Combined formaldehyde and glyoxal observations from GOME-2 backscattered light measurements.
Christophe Lerot(1), Isabelle De Smedt(1), Jean-François Müller(1), Trissevgeni Stavrakou(1) and Michel Van Roozendael(1)
(1) Belgian Institute for Space Aeronomy, Avenue circulaire 3, 1180 Brussels, Belgium
Glyoxal (CHOCHO) and formaldehyde (HCHO) are short-lived intermediate products in the oxidation of non-methane volatile organic compounds (NMVOCs) emitted by vegetation, fires and anthropogenic activities. They are also directly emitted during fossil fuel and biofuel combustion and biomass burning. Both compounds absorb in the UV-visible spectral region which can be used for total column retrieval using the Differential Optical Absorption Spectroscopy (DOAS) technique. However, such measurements remain challenging mainly due to the overall faintness of the CHOCHO and HCHO signals, but also due to uncertainties in the calculation of air mass factors (AMFs).

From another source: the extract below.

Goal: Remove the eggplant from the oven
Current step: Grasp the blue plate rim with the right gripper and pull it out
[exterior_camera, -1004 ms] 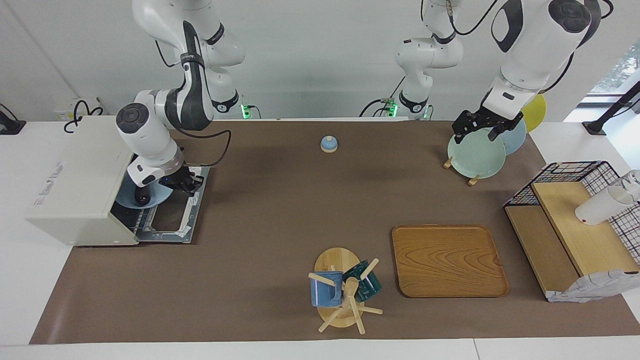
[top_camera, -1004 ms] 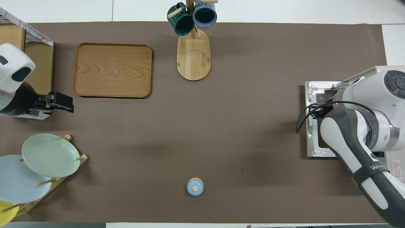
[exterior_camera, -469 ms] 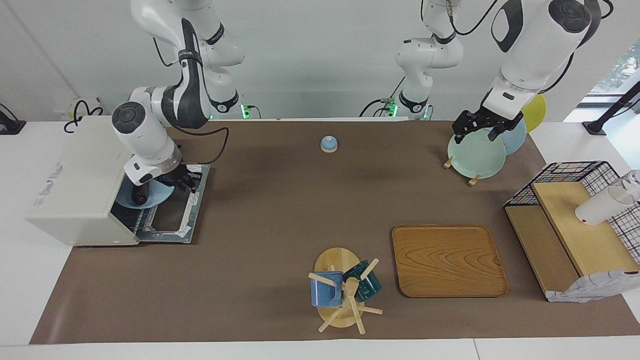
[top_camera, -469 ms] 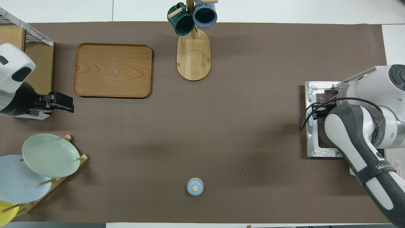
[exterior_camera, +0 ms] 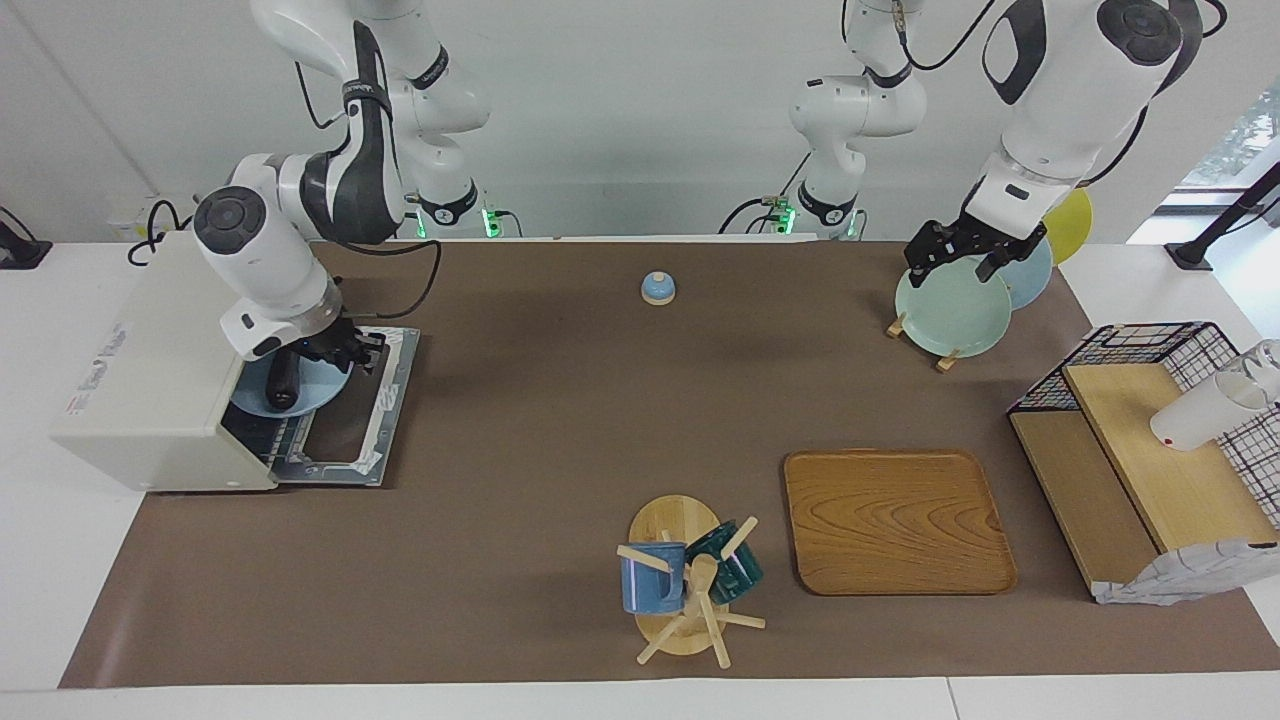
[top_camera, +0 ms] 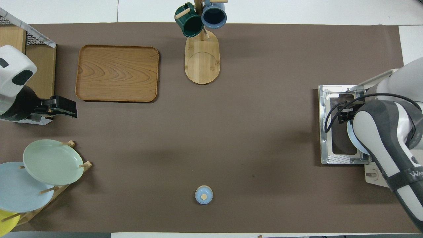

Launched in October 2006 on board of METOP-A platform, the GOME-2 instrument measures the sunlight backscattered by the Earth’s atmosphere between 240 nm and 790 nm, with a ground resolution of 80 km x 40 km. Compared to its predecessors GOME/ERS-2 and SCIAMACHY/ENVISAT, GOME-2 is characterized by a larger scan-width of 1920 km allowing for daily quasi-global coverage and therefore for a much better observation of the NMVOC emissions.
In this work, we present results of glyoxal and formaldehyde vertical columns from two years of GOME-2 observations (2007 and 2008). We compare the global observations of these two compounds as well as their seasonalities. Specific attention will be focused on the Southeastern Asia where the anthropogenic emissions in the rapidly growing Megacities are important. The synergistic use of glyoxal and formaldehyde observations offers the potential to provide better constraints to anthropogenic NMVOC emissions using inverse modeling techniques as illustrated in the companion abstract of Müller et al.